Çok arzu ettiğiniz halde bazı nedenlerden dolayı hep ertelediğiniz bir dost, bir arkadaş ve yakınınızı ziyarete gitmişsiniz, öyle farz edin. El öpmüş, hayır dualarını almışsınız; hasta, yaşlı, hasret yüklü o insanların. Gönül rahatlığı içinde evinize dönmüşsünüz; ruhunuzun derinliğine kadar inen o ilahi huzurun tatlı sarhoşluğu sarmış olsun bütün bedeninizi; o anı öyle tahayyül edin.

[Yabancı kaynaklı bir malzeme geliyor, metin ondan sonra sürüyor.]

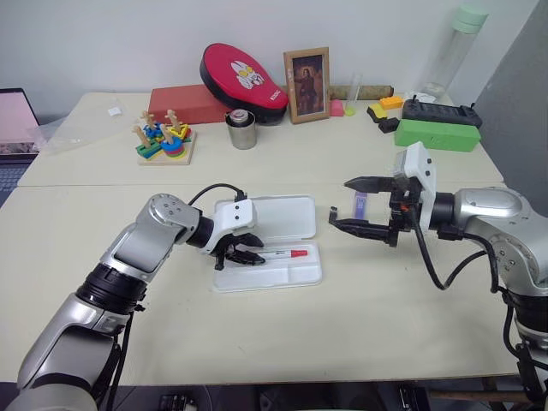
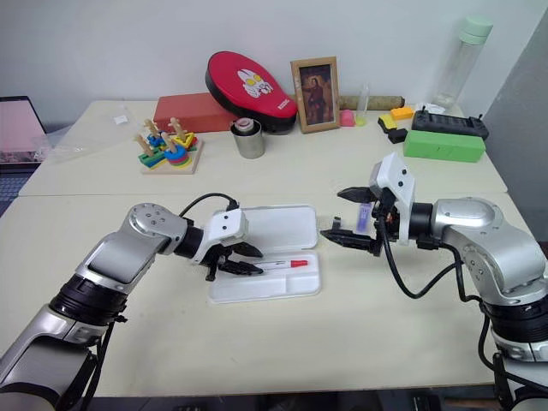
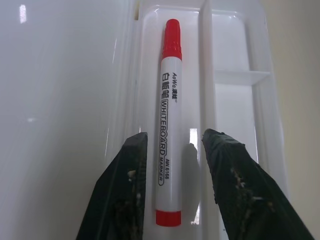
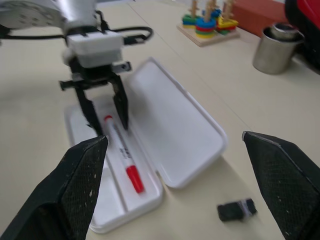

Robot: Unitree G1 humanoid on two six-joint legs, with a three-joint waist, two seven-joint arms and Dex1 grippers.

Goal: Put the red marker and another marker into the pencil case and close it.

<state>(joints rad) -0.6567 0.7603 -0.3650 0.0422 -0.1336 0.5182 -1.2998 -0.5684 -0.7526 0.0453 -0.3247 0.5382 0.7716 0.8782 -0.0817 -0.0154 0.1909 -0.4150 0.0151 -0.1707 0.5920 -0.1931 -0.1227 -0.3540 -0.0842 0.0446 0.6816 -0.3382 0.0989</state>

Ola ki, hep hayallerinizi süsleyen yerleri, şehirleri, tarihi eserleri görmek, değişik ve çarpıcı manzaraları seyretmek, o hep anlatılan tat ve lezzetleri doğduğu yerde ve doğal haliyle tatmak için yanıp tutuştuğunuz bir geziye çıkmışsınız. Hayalini kurduğunuz her şeyi görmüş, tanımış, dokunmuş ve tatmış olarak dönüyorsunuz gittiğiniz yerlerden.
Sizsiz garip ve mahzun kalmış odanıza gönül rahatlığı ve özlem dolu olarak girmişsiniz; yokluğunuzda canlılığını ve renklerini kaybetmiş eşyalarınıza dokunmuşsunuz ben geldim dercesine. Çöken gariplik sizinle dağılmış, canlılığını yitir gibi olan hayat sizinle tekrar dirilmiş olsun; öyle tasarlayın bu manzarayı kafanızda…
Her insan gibi odanızda, sizinde rahat ettiğiniz bir köşe mutlaka vardır; usulca çöküverin o köşeye, hatta uzanın boylu boyunca. Beden enerjiniz tazelenmek üzere bitmiş, zihniniz tekrar dolmak üzere boşalmış ve rahatlamış olsun. Gönlünüzde birikmiş özlem ve arzular gitmiş, katlanarak büyüyen hasretler dinmiştir o anda. Daha açık bir ifadeyle hem doymuşsunuzdur, hem de doyarken boşalmış…
Dedik ya öyle farz edin, öyle hayal edin, öyle hissetin…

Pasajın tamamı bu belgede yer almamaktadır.